Tuesday, January 26, 2016

Grace for the Vader in All of Us

Ok, here's the latest in a long line of truly important, cosmically significant thoughts I've had:  George Lucas' idea of Anakin Skywalker was really pretty darn good.

Ok, so this goes against what I've thought and written before, but here's the deal.  While the love story was not overly great, my main gripe with Anakin was that I didn't like him all that much.
He was a kid with a good heart, but...

  •     He ended up rather selfish.
  •     He was tragically afraid of losing the people he loved.  
  •     He whined.  
  •     He complained.  
  •     He was unsure of himself, in spite of being arrogant. 
  •     He was power hungry, jealous, and kind of a brat.

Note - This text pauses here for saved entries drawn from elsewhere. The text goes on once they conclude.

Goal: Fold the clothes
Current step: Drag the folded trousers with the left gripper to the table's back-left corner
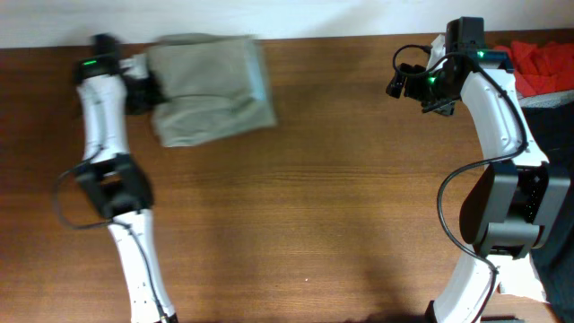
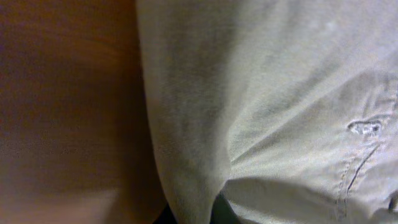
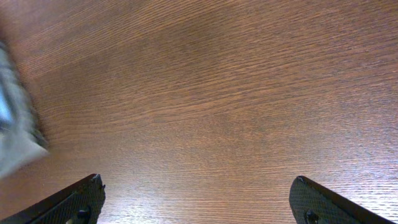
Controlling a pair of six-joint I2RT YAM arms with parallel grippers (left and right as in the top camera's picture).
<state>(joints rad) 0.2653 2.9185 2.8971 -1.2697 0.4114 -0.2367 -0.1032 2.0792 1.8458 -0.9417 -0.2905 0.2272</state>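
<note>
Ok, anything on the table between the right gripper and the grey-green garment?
Nothing visible. Only bare wooden table lies between the open right gripper and the garment, which sits on the left arm's side beside the left gripper.

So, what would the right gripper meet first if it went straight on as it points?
Probably the bare table: the right gripper, jaws wide open, faces only wood; the folded garment lies off to one side.

Overhead view: even, moderate light; soft shadows on the surface point(image 1: 314, 206); garment point(image 1: 211, 85) edges slightly blurred. Left wrist view: dim, out of focus. Right wrist view: wood grain sharp, fingers point(image 3: 68, 202) dark.
</note>
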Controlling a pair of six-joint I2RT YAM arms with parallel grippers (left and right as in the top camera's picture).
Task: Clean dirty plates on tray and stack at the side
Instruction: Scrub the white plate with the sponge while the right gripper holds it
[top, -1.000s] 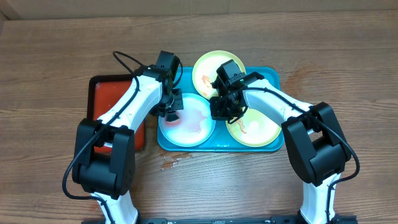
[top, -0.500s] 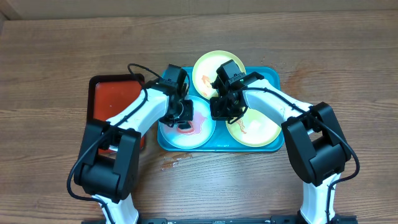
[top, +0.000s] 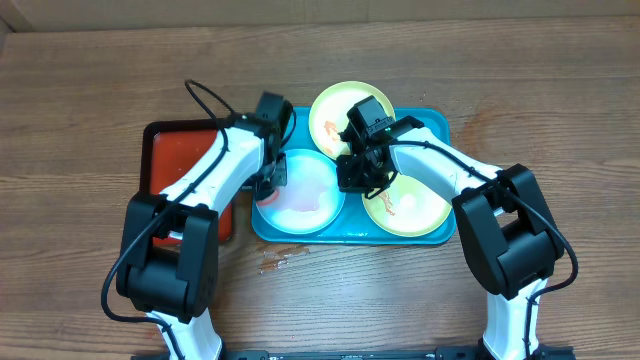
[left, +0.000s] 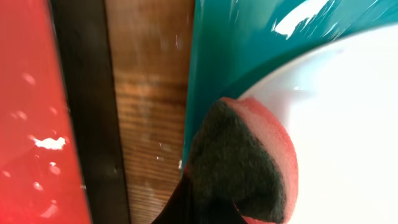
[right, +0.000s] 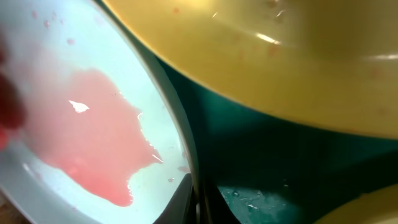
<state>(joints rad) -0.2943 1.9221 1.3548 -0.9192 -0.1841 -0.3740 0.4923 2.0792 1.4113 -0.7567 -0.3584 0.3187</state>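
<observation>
The turquoise tray (top: 430, 236) holds three plates. A pale blue-white plate (top: 310, 200) at its left carries a pink smear (right: 93, 137). Two yellow-green plates lie at the back (top: 330, 112) and at the right (top: 425, 208), with orange smears. My left gripper (top: 270, 180) is shut on a red sponge with a dark scouring face (left: 242, 165), pressed on the blue-white plate's left rim by the tray edge (left: 211, 62). My right gripper (top: 355, 178) is shut on the blue-white plate's right rim (right: 186, 155).
A red tray with a black rim (top: 170, 155) lies left of the turquoise tray, a strip of wooden table (left: 149, 93) between them. A wet patch (top: 275, 262) marks the table in front of the turquoise tray.
My left gripper swept the sponge from the plate's left edge to its middle and back to the left rim. The smear looks fainter. The right arm has stayed still.
</observation>
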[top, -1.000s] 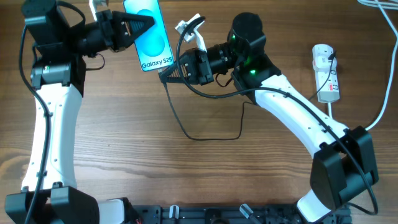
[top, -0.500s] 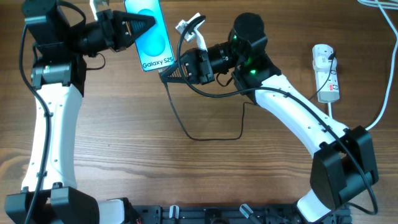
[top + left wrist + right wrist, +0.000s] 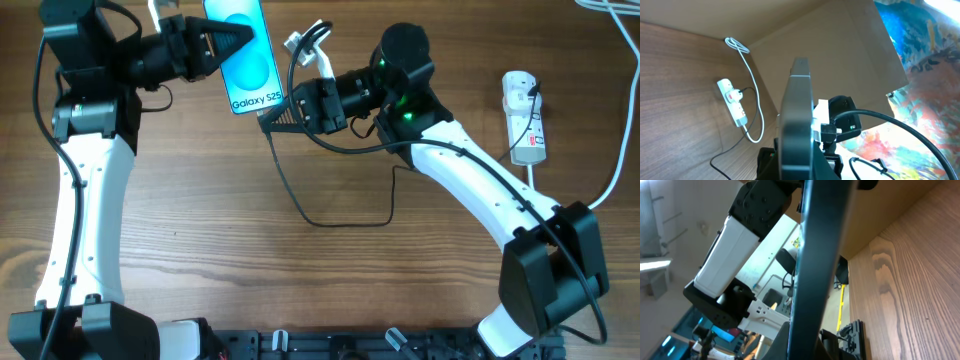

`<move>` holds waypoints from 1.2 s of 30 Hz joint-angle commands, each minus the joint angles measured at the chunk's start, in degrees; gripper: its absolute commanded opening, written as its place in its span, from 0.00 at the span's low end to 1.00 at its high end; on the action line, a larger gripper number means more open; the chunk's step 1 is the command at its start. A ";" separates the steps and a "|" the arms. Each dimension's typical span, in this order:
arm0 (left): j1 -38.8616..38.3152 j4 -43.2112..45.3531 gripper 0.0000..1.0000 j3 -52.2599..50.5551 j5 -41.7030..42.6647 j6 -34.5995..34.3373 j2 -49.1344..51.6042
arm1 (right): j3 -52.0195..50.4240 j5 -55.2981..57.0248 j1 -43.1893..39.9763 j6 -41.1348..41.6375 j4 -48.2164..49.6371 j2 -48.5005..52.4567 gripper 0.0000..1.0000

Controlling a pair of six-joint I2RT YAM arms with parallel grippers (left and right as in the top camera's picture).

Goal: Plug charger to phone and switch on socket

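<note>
My left gripper is shut on the phone and holds it off the table at the far left, screen up, showing "Galaxy S25". In the left wrist view the phone is edge-on. My right gripper is shut on the plug end of the charger, pressed against the phone's bottom edge; the plug tip itself is hidden. The thin dark charger cable loops down over the table. The right wrist view shows only the phone's dark edge. The white socket lies at the far right, with a plug in it.
A thick white cord runs from the socket along the right edge; it also shows in the left wrist view next to the socket. The wooden table spans the view. The arm bases stand at the near edge.
Both grippers and the phone have shifted a few pixels to the right together. The charger cable and the socket have not moved.
</note>
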 commanded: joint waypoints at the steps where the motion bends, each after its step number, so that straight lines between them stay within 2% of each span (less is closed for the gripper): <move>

Such a character really makes since, being that I already knew that he succumbed to the Dark Side and became evil, murderous, kill all the Jedi guy.  I should not have been surprised that, while not initially or even intentionally evil, Anakin was rather less likable and less heroic than I wanted him to be.  It's as though I wanted Anakin to be a great and heroic person, without obvious character flaws, who rather accidentally succumbed to the dark side.  I feel like I wanted it to overtake him by his curiously reaching his hand into a pool of dark side and getting sucked in - as though it wasn't his fault.

Such a view of Anakin was never very realistic.

Anakin as made by George Lucas was less likable and possibly more frightening.  Perhaps by making him an obviously flawed character, Lucas made a character who exposed my own flaws, faults, and culpability in things I have done wrong.  Lucas' Anakin didn't let anyone off the hook for our own bad choices by showing them to be accidents.  Anakin, and we are all culpable for our poor choices.

That also makes the grace given to Anakin by Luke all the better.  Grace wasn't given to a great man who became bad accidentally.  Grace was given to a flawed man who chose to become bad (and knew he was doing so on the inside but had enough internal dialogue to justify it).  Luke gave Darth Vader true, unearned grace.  Luke loved his dad, despite his dad becoming Darth Vader.

Grace then, for us too, is not given to us because we are great people who do bad things on accident.  Grace is given to all of us flawed and wonderful people who choose to do good and who choose to do bad.  Despite the Vader in all of us, grace is given to us because we are loved.